The claim that the literacy of an age defines the relationship between language and the world seems an apt comment on the problems of defining literacy in our polyglot world, where there are not only many languages, but also many different ways even one language is employed to represent the world to differing ends. I'm not clear on whether we can suggest one universal definition of literacy when we explore how different cultural, academic or religious groups define the relation between language and the world. That said, a universal definition of literacy, like Chomsky's universal grammar, might show us not how we represent the world, but some set of broad conditions/contexts for language use....I have to read more about universal grammar. The book I'm using to do that is called: The Atoms of Language: The Mind's Hidden Rules of Grammar, by Mark C. Baker.
Anyway, implicit in Heidegger's "obligation to know the relation between language and the world" are the people demonstrating that relation, also known as the speakers of a language. It makes sense, then, that the question of how any group of language users understands (or determines) their own metaphysical status (their Being) would determine how they use language to represent the world. But, as above, what if diverging views are present?
Pattison points to this problem earlier in the reading, when he cautions the student of literacy: "He ought to be aware, however, that behind the social data usually employed to discuss the topic [literacy] lies a breathtaking world of ideology that arises from the solutions imposed upon the problems of language. The solutions make up the tenets essential to the formation of a literate culture" (20). We can observe historical differences of the purposes or origins of language: the evolution of ideas seems to move from an understanding of language as a priori, to an understanding of language as a by-product of humans' comport, to some contemporary, contextualized combination of the two. Pattison traces this path from the Ancient Greeks to Nietzsche, and beyond. I would also like to suggest that questions about the "problems of language," definitely determine the possible solutions. The character of inquiry into the problems of representation depends on the people doing the inquiring. The difficulty of describing investigations about language is no new discovery. In my opinion, it is in the recursive nature of the project that the problem lies; that only language can be used to "describe"itself.

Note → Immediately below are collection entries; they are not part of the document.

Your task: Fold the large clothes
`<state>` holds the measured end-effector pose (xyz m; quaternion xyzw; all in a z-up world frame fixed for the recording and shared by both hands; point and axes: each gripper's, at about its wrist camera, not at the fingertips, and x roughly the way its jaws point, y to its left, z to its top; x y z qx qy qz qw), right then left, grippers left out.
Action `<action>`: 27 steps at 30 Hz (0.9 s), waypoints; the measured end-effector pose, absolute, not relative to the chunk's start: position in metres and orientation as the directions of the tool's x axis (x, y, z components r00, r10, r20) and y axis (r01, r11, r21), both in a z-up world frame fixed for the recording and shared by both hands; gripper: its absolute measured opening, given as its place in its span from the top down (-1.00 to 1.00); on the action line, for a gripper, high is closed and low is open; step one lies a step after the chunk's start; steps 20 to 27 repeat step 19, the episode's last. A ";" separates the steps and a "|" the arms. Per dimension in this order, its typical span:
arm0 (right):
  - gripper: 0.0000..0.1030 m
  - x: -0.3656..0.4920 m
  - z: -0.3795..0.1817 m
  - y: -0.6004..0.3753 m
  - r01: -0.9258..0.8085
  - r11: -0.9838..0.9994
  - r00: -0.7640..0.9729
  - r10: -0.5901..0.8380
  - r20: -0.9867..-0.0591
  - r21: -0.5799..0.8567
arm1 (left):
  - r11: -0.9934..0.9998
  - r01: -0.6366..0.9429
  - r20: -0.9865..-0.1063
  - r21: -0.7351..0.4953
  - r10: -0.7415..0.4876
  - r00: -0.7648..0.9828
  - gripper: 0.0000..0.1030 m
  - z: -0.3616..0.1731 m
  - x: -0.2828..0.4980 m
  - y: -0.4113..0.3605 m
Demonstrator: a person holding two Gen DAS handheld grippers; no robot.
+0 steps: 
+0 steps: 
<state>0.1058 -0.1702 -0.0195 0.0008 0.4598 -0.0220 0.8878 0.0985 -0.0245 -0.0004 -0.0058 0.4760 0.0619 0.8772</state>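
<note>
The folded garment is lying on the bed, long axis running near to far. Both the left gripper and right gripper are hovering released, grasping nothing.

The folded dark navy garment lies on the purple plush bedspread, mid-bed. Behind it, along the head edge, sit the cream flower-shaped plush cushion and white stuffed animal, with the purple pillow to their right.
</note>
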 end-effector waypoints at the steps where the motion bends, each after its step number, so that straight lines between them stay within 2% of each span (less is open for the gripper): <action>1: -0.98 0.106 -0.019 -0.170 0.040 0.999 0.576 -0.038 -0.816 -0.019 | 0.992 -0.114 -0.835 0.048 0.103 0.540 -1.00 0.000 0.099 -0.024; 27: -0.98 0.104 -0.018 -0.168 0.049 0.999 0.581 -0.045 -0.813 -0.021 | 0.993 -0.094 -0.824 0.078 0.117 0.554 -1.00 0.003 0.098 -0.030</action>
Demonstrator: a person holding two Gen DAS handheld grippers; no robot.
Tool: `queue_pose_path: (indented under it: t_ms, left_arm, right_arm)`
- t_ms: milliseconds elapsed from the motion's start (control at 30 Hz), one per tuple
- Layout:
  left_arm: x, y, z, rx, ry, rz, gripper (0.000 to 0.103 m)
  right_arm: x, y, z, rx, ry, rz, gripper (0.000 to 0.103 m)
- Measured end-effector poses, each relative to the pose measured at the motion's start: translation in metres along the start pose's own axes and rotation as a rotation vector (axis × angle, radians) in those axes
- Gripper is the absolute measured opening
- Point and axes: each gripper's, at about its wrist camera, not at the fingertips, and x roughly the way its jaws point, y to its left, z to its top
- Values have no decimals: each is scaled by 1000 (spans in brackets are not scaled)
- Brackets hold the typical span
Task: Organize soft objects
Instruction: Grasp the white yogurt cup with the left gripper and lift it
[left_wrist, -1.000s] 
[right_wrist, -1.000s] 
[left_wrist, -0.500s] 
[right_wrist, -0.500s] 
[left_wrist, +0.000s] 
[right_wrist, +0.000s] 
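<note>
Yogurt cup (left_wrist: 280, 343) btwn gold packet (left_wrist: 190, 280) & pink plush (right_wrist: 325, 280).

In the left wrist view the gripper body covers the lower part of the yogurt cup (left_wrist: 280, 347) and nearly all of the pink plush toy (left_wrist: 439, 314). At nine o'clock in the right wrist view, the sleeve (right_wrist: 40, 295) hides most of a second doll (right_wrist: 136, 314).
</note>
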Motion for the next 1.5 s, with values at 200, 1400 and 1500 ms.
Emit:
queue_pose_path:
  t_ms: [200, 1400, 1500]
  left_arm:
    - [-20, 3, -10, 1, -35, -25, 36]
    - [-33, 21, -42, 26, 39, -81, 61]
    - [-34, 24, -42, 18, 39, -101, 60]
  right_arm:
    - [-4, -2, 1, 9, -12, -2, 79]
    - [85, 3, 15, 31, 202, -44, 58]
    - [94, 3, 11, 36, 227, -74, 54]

Even so, teaching language and learning how to use it greatly benefit from these kinds of inquiries, because student and teacher are forced to see the weight and breadth of words, maybe so to choose them with greater care. When you learn to write, is it that you are learning to think, or is it more precisely that you are learning to use the written form of a language as a tool of inquiry?
Pattison raises this question when he discusses the notion that speech is a technology. He seems to quickly resolve the notion, thereby eliminating the argument that writing is a "higher" technology than speech. In fact, he shows that all cultures are "by definition oral cultures" (24). Writing then, enhances our capacity for thought and representation, but doesn't transform it.